_Task directions_:
An exact, complete copy of the data that follows is needed.
++++ Dataset excerpt ++++
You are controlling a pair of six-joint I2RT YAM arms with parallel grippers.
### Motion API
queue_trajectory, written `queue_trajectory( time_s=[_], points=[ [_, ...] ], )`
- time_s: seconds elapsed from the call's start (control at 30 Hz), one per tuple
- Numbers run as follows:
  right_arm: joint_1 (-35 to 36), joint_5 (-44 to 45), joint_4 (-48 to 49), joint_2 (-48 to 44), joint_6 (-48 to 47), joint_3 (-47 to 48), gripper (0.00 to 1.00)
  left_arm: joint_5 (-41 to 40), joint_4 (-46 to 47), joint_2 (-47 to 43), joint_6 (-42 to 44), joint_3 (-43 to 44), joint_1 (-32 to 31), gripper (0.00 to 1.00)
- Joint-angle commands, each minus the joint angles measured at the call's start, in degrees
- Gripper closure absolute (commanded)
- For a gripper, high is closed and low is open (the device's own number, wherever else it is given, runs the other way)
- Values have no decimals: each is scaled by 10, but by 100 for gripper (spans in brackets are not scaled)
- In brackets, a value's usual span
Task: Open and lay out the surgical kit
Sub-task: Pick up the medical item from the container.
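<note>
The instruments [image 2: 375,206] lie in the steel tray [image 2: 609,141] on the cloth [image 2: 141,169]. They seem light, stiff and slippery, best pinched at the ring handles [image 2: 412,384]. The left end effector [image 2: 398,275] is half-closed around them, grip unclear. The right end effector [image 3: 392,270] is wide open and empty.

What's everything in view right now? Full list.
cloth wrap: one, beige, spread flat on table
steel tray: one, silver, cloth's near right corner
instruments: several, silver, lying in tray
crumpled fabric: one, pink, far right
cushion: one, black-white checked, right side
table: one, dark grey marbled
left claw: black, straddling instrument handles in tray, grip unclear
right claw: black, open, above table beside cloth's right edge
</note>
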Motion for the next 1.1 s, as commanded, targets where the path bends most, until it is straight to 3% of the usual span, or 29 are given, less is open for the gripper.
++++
_Exercise result_:
You are controlling a pair of six-joint I2RT YAM arms with parallel grippers.
### Motion API
queue_trajectory, written `queue_trajectory( time_s=[_], points=[ [_, ...] ], )`
- time_s: seconds elapsed from the call's start (control at 30 Hz), one per tuple
- Numbers run as follows:
  right_arm: joint_1 (-35 to 36), joint_5 (-44 to 45), joint_4 (-48 to 49), joint_2 (-48 to 44), joint_6 (-48 to 47), joint_3 (-47 to 48), gripper (0.00 to 1.00)
  left_arm: joint_5 (-41 to 40), joint_4 (-46 to 47), joint_2 (-47 to 43), joint_6 (-42 to 44), joint_3 (-43 to 44), joint_1 (-32 to 31), gripper (0.00 to 1.00)
- Joint-angle commands, each minus the joint angles measured at the call's start, in degrees
- Gripper closure absolute (commanded)
- For a gripper, high is closed and low is open (the device's own number, wherever else it is given, runs the other way)
- Values have no decimals: each is scaled by 10, but by 100 for gripper (spans in brackets are not scaled)
- In brackets, a value's usual span
Task: Open and lay out the surgical kit
Sub-task: Pick up the medical item from the container.
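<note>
The instruments [image 2: 375,206] lie in the steel tray [image 2: 609,141] on the cloth [image 2: 141,169]. They seem light, stiff and slippery, best pinched at the ring handles [image 2: 412,384]. The left end effector [image 2: 398,275] is half-closed around them, grip unclear. The right end effector [image 3: 392,270] is wide open and empty.

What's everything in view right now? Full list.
cloth wrap: one, beige, spread flat on table
steel tray: one, silver, cloth's near right corner
instruments: several, silver, lying in tray
crumpled fabric: one, pink, far right
cushion: one, black-white checked, right side
table: one, dark grey marbled
left claw: black, straddling instrument handles in tray, grip unclear
right claw: black, open, above table beside cloth's right edge
</note>
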Motion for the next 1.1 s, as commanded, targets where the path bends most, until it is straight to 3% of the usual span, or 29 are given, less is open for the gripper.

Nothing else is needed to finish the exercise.